All this is to say, romantically, when we see the frog we also see inside ourselves, inside our imagination of frogs and what they mean for us. Indeed, to push it further, we could say – a la the Romantics – we see ourselves in the frog. Its throat expands and contracts constantly, just as our own breathing and rising and falling chests become noticeable to us, standing there, in silence, watching. This is animate nature, so are we. It has all the signs of life. Life has been breathed into it, but, in this case, not by God, and not as a product of nature, rather by the power of illusion. It is animated by animation. The animation here is constant in the breathing and it is intermittent in the jerks and shudders of the frog’s legs. This animation – like all animations – is made of a combination of incremental moves and abrupt moves: the shifts from frame to frame that produce the illusion of mobility and the jerks of the legs, the leap out of the frame, the unexpected shifts in the point of view.

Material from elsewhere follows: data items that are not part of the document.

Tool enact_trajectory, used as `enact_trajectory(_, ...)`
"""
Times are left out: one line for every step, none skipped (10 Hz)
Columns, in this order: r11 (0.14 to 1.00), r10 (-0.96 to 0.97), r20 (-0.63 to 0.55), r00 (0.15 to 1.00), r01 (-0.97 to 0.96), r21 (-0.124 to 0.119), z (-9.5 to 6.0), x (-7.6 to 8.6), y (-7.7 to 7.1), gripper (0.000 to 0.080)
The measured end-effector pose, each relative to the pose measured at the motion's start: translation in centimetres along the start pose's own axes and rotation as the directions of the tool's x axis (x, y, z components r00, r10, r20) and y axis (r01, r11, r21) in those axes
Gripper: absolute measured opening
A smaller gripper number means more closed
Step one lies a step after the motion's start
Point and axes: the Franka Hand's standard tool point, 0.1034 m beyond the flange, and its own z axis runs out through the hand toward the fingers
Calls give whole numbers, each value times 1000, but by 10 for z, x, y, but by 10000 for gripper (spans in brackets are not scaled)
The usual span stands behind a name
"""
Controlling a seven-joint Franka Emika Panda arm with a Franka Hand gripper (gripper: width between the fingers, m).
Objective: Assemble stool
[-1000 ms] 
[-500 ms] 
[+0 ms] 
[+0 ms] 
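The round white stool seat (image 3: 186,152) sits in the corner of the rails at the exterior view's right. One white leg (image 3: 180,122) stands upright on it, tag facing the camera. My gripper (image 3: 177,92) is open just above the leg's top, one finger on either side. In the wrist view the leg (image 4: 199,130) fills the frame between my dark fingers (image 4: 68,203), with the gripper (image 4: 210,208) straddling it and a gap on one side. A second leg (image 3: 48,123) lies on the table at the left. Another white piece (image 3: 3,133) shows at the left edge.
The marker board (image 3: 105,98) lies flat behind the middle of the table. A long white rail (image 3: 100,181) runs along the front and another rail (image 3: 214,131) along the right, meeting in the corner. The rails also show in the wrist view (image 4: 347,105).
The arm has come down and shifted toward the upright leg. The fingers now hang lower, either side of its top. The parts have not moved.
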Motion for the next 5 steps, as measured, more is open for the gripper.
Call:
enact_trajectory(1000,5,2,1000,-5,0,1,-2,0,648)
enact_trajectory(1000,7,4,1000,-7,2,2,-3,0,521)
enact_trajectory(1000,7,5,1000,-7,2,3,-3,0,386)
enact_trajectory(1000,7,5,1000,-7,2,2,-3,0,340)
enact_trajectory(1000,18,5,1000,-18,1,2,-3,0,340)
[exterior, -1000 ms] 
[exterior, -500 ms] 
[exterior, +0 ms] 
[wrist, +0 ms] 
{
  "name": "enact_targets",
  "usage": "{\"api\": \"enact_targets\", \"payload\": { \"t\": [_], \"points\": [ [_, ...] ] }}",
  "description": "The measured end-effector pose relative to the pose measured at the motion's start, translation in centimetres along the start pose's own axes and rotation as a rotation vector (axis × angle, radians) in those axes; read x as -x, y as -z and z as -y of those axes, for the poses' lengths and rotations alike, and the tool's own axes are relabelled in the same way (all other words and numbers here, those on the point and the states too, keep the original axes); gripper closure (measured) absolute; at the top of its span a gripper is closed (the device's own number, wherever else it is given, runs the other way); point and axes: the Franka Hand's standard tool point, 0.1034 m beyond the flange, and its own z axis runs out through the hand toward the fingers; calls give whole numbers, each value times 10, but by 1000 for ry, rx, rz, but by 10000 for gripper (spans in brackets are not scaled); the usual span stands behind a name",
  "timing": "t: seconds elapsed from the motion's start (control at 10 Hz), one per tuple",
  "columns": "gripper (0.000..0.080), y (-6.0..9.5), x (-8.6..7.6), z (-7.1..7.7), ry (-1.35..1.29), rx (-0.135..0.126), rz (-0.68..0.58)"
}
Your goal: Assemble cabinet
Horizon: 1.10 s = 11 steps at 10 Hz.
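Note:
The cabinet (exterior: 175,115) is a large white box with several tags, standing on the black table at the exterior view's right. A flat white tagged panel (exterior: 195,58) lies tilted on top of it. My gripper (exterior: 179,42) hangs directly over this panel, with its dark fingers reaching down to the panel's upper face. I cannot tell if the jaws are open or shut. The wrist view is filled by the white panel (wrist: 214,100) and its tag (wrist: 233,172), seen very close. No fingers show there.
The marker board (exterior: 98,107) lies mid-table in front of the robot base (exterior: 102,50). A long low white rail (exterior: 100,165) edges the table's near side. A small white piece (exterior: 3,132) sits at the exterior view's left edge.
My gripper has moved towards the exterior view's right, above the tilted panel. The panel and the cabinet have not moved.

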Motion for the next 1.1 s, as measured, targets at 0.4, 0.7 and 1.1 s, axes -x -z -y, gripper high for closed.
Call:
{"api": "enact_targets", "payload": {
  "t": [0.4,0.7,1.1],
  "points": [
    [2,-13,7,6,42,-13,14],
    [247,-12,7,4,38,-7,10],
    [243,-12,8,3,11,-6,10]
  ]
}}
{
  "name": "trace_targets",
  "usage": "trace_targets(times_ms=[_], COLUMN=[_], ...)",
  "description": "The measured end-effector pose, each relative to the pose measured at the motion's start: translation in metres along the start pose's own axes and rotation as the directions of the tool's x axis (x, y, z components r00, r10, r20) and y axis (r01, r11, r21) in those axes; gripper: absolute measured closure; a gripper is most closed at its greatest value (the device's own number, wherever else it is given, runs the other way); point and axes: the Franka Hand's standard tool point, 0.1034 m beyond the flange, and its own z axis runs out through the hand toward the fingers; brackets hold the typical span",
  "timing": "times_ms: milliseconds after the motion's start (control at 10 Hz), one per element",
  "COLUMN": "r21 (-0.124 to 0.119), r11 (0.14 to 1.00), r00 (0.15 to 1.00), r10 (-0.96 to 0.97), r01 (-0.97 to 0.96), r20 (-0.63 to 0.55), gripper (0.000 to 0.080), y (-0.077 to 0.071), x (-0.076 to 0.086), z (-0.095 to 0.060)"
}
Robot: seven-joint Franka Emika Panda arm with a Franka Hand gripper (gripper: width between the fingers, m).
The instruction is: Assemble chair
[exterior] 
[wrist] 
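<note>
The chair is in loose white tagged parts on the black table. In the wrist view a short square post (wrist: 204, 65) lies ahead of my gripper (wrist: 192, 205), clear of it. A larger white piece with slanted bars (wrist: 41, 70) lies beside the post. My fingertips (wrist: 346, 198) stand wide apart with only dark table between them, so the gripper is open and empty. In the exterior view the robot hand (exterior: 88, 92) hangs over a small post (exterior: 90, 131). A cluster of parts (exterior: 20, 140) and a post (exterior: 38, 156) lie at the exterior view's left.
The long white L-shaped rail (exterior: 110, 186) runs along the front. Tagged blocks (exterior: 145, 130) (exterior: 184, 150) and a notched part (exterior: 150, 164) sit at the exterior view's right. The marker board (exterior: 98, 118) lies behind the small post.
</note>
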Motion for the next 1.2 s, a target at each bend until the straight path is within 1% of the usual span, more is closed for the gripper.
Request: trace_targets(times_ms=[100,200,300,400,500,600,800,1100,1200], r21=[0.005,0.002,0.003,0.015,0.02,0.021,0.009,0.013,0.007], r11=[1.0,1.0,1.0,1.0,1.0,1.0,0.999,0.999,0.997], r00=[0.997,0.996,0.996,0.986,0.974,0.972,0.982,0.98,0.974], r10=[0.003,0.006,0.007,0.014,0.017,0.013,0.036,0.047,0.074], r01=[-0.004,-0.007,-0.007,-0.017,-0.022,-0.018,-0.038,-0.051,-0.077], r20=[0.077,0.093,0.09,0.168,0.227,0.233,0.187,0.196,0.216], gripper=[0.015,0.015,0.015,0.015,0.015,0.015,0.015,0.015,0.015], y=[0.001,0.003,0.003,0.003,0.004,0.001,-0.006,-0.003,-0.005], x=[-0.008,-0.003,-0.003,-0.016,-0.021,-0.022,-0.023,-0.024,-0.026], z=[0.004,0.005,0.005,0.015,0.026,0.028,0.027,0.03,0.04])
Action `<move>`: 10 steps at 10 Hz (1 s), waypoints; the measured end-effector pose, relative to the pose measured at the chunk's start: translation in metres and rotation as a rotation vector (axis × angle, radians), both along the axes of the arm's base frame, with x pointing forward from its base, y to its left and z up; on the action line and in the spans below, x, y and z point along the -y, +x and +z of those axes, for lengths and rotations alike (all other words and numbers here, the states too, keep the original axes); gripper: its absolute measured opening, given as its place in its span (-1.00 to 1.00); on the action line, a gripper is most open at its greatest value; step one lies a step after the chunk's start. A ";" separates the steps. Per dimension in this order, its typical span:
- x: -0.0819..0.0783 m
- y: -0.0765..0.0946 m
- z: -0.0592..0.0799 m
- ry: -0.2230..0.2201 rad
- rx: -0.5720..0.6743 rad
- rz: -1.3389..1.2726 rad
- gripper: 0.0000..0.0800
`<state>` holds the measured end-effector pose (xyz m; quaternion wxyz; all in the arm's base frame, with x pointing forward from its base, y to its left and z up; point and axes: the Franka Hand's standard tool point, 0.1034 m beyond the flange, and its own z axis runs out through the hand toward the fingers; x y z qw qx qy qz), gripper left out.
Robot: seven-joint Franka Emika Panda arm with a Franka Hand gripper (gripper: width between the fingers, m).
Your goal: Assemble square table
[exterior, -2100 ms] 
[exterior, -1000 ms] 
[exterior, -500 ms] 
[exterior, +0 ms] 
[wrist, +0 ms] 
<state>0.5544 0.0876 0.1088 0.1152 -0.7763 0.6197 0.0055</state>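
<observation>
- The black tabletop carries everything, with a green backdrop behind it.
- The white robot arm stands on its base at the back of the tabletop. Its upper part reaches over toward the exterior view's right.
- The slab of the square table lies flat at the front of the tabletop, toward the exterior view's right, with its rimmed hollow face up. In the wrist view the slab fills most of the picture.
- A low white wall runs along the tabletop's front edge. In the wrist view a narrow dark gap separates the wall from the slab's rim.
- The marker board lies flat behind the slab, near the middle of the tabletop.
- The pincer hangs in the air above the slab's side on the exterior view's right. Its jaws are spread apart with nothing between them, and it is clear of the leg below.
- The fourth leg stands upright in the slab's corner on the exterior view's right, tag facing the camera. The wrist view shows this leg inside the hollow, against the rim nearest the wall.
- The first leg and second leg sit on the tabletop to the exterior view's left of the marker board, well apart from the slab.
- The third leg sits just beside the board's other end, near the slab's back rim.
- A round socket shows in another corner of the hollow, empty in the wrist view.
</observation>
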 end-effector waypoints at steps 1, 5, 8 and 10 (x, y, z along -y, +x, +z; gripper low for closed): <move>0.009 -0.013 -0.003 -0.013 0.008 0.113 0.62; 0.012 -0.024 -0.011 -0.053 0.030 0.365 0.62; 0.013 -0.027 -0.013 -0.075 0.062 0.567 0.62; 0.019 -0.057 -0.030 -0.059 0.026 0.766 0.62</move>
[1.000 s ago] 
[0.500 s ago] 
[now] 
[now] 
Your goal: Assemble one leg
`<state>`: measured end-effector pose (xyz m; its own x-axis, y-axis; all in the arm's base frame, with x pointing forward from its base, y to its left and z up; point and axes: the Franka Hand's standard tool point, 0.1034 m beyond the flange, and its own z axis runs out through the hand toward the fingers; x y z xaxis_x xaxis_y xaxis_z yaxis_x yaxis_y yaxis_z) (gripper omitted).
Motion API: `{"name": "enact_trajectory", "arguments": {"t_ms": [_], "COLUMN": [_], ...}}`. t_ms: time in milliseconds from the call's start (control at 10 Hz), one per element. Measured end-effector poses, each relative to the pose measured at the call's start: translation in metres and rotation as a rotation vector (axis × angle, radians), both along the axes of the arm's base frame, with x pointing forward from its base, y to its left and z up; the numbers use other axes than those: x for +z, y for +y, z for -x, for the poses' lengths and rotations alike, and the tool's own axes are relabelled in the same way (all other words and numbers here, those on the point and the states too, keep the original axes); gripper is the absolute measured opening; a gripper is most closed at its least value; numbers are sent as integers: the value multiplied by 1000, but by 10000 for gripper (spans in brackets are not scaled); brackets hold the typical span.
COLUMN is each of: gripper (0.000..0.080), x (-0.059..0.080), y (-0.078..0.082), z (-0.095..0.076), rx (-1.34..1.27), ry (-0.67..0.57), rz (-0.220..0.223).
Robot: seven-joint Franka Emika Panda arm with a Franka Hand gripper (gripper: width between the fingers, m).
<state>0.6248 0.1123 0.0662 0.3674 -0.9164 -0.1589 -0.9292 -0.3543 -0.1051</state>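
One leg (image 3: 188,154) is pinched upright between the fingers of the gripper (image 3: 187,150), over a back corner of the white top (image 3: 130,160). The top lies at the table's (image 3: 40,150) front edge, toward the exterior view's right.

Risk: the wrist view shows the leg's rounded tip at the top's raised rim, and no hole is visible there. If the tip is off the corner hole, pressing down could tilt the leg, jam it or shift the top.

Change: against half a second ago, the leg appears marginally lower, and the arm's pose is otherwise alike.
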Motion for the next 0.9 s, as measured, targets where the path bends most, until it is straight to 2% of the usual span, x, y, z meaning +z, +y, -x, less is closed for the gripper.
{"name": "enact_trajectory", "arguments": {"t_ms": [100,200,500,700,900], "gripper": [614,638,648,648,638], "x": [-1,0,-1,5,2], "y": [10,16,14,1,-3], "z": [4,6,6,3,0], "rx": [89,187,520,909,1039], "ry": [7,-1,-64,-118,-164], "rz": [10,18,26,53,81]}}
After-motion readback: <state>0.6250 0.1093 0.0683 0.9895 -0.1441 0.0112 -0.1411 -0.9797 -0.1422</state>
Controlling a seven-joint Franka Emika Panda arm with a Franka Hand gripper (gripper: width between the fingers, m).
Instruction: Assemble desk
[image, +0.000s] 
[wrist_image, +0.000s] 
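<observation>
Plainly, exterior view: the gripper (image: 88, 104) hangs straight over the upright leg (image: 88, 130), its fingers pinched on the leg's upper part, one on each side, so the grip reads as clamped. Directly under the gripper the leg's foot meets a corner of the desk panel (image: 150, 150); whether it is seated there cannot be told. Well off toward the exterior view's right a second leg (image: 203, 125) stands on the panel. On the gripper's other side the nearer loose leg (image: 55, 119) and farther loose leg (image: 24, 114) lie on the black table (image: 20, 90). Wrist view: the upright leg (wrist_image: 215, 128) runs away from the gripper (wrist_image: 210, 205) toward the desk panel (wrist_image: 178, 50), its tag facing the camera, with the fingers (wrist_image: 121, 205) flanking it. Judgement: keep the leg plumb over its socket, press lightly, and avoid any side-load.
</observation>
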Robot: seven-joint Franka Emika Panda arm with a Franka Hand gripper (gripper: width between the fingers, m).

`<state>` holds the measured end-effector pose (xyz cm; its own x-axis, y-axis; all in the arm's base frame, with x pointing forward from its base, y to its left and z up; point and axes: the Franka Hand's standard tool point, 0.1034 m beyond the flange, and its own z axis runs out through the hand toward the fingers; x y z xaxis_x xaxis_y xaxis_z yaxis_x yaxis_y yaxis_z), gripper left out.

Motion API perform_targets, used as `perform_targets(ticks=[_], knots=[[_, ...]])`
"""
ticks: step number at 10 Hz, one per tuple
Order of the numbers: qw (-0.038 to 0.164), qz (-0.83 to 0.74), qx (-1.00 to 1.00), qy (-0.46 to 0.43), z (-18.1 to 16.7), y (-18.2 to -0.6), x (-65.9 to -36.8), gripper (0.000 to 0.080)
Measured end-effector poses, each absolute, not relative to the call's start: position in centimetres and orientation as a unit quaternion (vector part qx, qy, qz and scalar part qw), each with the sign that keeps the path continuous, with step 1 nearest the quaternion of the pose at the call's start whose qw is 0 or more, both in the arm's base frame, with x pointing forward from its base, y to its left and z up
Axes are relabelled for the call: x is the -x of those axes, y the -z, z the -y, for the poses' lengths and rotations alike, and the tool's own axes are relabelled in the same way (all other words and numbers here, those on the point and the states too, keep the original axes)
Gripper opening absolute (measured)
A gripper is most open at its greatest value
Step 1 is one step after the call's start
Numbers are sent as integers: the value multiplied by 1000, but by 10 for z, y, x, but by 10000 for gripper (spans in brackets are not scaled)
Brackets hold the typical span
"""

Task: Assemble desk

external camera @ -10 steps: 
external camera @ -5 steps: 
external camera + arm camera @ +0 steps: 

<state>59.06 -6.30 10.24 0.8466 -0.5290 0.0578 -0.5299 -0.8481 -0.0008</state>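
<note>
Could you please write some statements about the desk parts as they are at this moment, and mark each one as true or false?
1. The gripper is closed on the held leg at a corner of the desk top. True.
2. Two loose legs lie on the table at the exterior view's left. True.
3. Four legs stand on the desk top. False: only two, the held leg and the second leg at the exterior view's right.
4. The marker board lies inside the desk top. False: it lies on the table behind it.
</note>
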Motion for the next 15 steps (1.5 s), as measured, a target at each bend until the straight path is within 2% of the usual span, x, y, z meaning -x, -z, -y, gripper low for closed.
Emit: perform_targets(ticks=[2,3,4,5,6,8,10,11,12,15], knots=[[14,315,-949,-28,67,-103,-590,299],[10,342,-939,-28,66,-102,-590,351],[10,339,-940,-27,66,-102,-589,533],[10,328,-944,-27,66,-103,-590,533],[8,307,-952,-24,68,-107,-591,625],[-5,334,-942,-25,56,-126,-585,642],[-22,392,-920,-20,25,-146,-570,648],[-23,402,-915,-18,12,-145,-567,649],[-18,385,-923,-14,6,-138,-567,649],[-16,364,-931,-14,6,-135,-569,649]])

The frog’s shudder is a dramatisation or an analogue of our own, if we go by the thoughts of Adorno, for whom the shudder represents the very principle of life itself, barely findable today but sometimes emergent in the experience of art. Adorno thought that mimesis - the exchange of properties, dynamic intersubjectivity, assimilation into the self of otherness - was an essential component of experience, simultaneously terrifying and ecstatically anti-egoistic. It had been violently and disastrously excluded by modern rational society. At moments in our ‘damaged lives’ – particularly moments of true aesthetic encounter – genuine experience still occurred, and when it did, it did so with a shudder.



In the end, aesthetic behaviour could be defined as the ability to shudder, and so goose pimples are the first aesthetic image. What is later called subjectivity, because it frees itself from the blind terror of the shudder, is at the same time its very unfolding; nothing lives in the subject other than its shudder, the reaction to the total spell. And only the subject’s shudder can transcend that spell. Consciousness without the shudder is fully reified. Shudder, in which subjectivity stirs without existing, is the sense of being touched by an other. The aesthetic mode of behaviour assimilates itself to it instead of subduing it.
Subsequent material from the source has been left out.